Dimanche 15 novembre :
Le risque avait du bon : il restait quelques places, qu'ils prirent dès leur arrivée à Rouen, avant d'aller se restaurer rapidement (les deux heures de route les ayant empêchés de déjeuner et le concert étant prévu durer cinq heures, mieux valait "être en forme"). Bien que véritable marathon autant pour les musiciens que pour les spectateurs, quand ils s'installèrent au premier balcon, la salle était pleine.
Il est rare d'entendre se succéder les Twelve parts même chez soi, car l'oeuvre tenant en trois CD, les parties ne sont en général pas gravées dans l'ordre, pour des questions de durée réciproque.
L'ensemble de Philip Glass démarra au quart de tour sous la direction de Michael Riesman. On sentit que tout le monde se dit en soi-même : "c'est parti !".
Ce cycle, présenté par Philip Glass comme étant "la somme" de ses travaux sur le minimalisme, sert aujourd'hui en effet de référence au mouvement minimaliste - ou de la musique répétitive - (Philip Glass préfère parler de "musique à structure répétitive" ou de "musique sans intention"), mouvement apparu dans les années 60, auquel on associe toujours Steve Reich (écouter Music pour 18 musicians, le pendant des Twelve parts de Philip Glass, ou pour s'amuser Clapping music...), la Monte Young et Terry Riley (écouter a rainbow in a curved air), ainsi que Michael Nyman, et parfois Arvo Pärt et Meredith Monk (qui en refuse parfois l'appartenance, ce qu'on a du mal à croire en écoutant Inner voice).
Les cinq heures de cette oeuvre composée sur une période de trois ans (1971-1974) se déroulèrent ainsi :
Part I, II, III (entracte de 20 minutes), (50 à 100 personnes partirent définitivement)

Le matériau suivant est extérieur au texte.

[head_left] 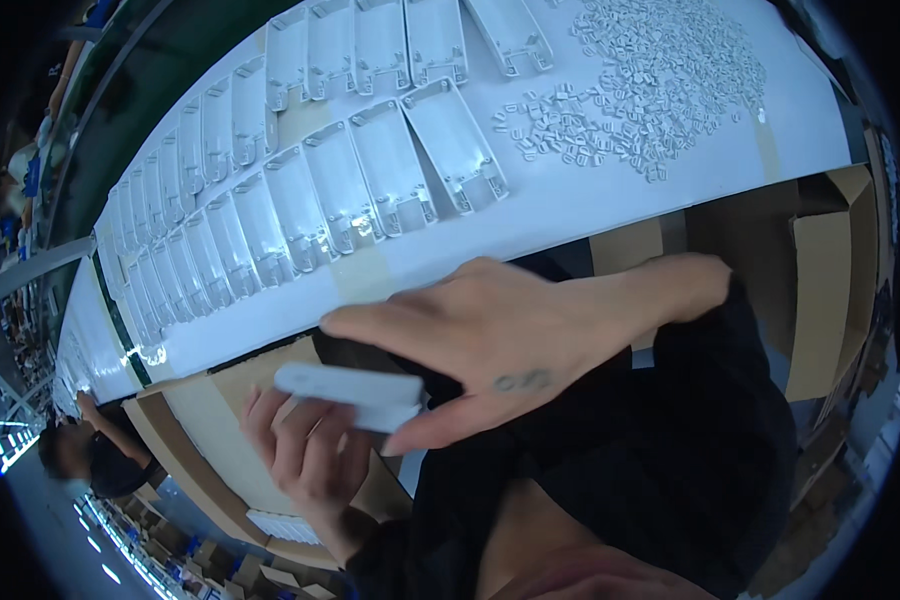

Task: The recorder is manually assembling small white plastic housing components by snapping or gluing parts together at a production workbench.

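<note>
Held piece: a slim white casing (348, 388), slightly blurred, lies slantwise at the centre-left of the frame, above an open box.
Left hand: the left hand (315, 462), left of centre in the lower half, has its fingers curled around the casing, grasping it from below.
Right hand: the right hand (500, 325), at the centre, is spread with index finger and thumb wide apart; the thumb is by the casing's right end, but whether it touches I cannot tell.
Table: a white table (540, 215) slants across the upper frame, its near edge partly covered by the right hand.
Shells: two rows of open white shells (345, 180) curve from the top centre down to the left.
Small parts: a loose heap of tiny white pieces (660, 75) spreads across the upper right.
Boxes: an open cardboard box (185, 455) at lower left, partly blocked by the left hand, has white parts (285, 526) inside; another carton (820, 300) stands at the right.
Co-worker: a person in dark clothing (118, 465) reaches toward the table at the far left.
</note>
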`<action>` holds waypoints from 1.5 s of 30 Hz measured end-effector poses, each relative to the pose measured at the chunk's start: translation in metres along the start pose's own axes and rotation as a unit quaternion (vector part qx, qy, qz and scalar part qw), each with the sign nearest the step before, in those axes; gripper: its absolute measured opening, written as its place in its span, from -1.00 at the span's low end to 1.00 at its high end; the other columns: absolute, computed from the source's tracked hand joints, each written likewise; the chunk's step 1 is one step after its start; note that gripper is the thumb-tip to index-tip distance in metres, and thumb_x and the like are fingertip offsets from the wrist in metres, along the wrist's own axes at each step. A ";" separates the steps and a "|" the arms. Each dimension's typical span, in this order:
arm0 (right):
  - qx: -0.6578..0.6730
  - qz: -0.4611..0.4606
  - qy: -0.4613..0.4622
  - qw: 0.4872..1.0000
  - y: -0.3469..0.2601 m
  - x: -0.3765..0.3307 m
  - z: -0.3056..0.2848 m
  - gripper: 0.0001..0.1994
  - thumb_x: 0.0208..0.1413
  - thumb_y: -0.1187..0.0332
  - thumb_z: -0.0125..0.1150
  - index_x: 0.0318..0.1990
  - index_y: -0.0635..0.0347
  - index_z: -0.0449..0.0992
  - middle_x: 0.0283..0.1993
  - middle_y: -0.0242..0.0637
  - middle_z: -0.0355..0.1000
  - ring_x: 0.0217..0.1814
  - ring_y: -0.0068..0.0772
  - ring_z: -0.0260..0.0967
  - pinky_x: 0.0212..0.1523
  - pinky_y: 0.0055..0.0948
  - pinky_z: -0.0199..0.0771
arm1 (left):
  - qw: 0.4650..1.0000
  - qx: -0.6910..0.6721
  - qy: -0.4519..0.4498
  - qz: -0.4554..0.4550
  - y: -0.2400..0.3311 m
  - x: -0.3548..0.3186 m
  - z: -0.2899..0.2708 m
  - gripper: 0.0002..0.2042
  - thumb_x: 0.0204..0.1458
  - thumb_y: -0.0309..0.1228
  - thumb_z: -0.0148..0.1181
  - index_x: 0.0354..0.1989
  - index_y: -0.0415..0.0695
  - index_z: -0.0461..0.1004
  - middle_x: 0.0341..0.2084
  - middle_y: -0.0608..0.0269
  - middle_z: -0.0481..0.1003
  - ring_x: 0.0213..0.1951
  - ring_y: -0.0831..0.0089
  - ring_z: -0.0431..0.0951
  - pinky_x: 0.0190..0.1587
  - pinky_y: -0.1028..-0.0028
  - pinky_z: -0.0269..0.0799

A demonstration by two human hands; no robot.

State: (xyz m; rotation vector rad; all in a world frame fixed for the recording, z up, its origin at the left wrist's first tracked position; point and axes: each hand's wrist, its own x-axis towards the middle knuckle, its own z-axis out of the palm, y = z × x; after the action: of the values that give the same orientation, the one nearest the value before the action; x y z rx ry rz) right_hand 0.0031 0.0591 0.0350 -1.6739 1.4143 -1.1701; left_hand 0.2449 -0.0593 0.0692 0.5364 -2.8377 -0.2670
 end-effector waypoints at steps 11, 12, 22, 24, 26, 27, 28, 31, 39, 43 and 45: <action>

Parts IV, V, VI (entracte de 40 minutes), (au moins 200 à 300 personnes rentrèrent chez elles, sans doute fatiguées ou excédées...)
Aubaine pour les amateurs : les places d'orchestre libérées furent distribuées (et le deuxième balcon fermé).
Sandrine et lui se retrouvèrent dans la corbeille, à 2 mètres de la scène, au coeur de la musique !
Parts VII, VIII, IX (entracte de 20 minutes).
Parts X, XI, XII.
Les mouvements s'enchaînèrent les uns les autres de façon continue, sans véritable rupture, produisant l'effet d'un "mur de son éléctrique et mouvant".
La Part XII fut époustouflante. Quand elle s'arrêta ils regrettèrent qu'elle soit "déjà" finie.
Ceux qui étaient encore là applaudirent longtemps, debout, l'ensemble qui revint saluer plusieurs fois. Personne ne semblait avoir envie de partir, même au bout de ces cinq heures.

Sur la route de nuit du retour, ils se demandèrent bien ce qu'ils avaient entendu ou inventé. Ils auraient bien aimé s'y replonger (on peut écouter des extraits de chaque partie ici ou ) .
Mais la musique restait là encore, dans leur tête, inaudible et impalpable, comme le temps qui passe.
Il pensa, fixant la route qui se dépliait dans les phares, que c'était sans doute le propre de toutes les grandes émotions de nous chavirer ainsi.